Mr Waters told Radio Wales's Sunday Supplement that policy makers face tough decisions.
He was speaking on the first day of the COP26 climate summit in Glasgow.
"We want to regenerate town centres. Quite a lot of our town centres are on floodplains," he said.
"Now do we allow development on there - on the one hand dealing with the 'crying issue' in front of us of declining town centres, but then think, well, that's the wrong thing to do."
"These are really tough choices," he added.
He pointed to forecasts by National Resources Wales flood maps that population centres along the north and south Wales coast would be underwater in 30 or 40 years.
But he said that it was possible to respond to the changing climate and develop projects that would be of immediate value such as localising jobs.
"We have to decarbonise the bus fleet. So we've got a commitment to get rid of the dirtiest 50% by the end of the decade and then move beyond that.
'We all have a responsibility'
"If we pool all our orders in Wales and say we're going to be building x hundred buses, and instead of buying these from China or India, let's make those in Wales.
"Now that's responding to climate, but it's also bringing a here and now benefit that people can relate to, respond to, and feel a benefit from."
Mr Waters said said there was a temptation to say 'Well, that's the government's problem.

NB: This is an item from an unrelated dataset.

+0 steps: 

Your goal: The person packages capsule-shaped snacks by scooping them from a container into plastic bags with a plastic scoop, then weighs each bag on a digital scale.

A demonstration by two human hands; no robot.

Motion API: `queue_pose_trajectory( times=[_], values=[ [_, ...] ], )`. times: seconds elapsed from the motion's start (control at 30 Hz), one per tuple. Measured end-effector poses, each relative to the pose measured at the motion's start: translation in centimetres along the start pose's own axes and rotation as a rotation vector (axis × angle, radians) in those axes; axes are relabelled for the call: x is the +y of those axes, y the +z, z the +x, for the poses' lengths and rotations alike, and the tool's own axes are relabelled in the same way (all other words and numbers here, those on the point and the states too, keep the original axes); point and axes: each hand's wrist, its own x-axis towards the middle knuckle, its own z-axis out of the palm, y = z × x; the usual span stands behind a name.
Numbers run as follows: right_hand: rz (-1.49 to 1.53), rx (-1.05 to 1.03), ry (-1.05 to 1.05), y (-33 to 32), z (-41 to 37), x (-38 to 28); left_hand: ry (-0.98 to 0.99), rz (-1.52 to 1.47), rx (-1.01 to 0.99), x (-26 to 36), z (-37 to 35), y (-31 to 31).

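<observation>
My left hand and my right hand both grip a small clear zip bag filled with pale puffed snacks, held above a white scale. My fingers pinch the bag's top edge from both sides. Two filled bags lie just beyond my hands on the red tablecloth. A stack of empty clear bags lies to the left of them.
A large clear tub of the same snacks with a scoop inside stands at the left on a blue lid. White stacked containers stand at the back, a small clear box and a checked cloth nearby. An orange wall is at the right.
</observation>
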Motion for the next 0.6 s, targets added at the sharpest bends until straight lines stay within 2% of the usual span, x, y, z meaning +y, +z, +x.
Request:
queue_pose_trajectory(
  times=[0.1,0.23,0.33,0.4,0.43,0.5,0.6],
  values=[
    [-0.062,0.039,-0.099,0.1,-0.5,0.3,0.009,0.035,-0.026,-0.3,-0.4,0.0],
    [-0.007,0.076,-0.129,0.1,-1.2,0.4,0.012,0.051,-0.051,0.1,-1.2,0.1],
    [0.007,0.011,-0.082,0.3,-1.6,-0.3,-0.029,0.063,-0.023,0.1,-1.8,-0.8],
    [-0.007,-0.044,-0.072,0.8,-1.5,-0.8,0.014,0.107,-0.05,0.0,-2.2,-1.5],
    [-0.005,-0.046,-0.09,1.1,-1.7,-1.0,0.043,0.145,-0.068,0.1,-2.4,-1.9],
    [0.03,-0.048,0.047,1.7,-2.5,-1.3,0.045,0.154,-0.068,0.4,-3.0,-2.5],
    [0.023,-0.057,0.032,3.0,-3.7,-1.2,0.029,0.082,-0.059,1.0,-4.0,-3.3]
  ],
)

What's the government's going to do about that?'
"I don't think that quite works for climate change. We all have a responsibility. These are collective decisions we all make - from builders and planners and managers, to decision makers in public authority."
He said the Welsh government had made difficult decisions about agricultural pollution and freezing road spending.
"There's constant opposition to that," he said. "So it's all very well in the abstract signing up saying we want to do things differently, but then it comes to the consequences of that and people aren't prepared to follow through."